[SOURCE DATA Boundary: Start]

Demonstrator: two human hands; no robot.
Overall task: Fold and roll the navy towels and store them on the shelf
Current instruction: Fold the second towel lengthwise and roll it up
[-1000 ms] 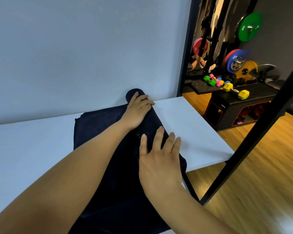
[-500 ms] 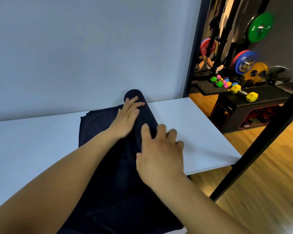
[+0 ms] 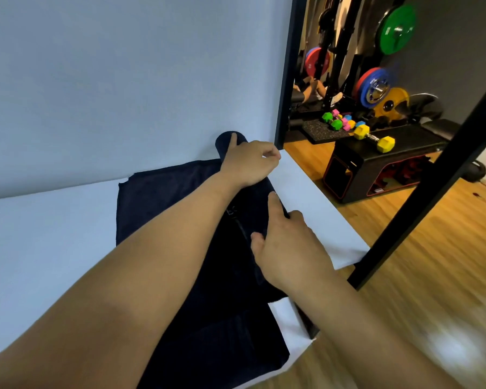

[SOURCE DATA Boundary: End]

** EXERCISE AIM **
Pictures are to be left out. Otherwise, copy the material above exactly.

** ANSWER SECTION **
Demonstrator: two human hands; no robot.
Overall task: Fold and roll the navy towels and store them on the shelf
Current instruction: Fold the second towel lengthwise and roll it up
[-1000 ms] 
[-500 ms] 
[+0 ms] 

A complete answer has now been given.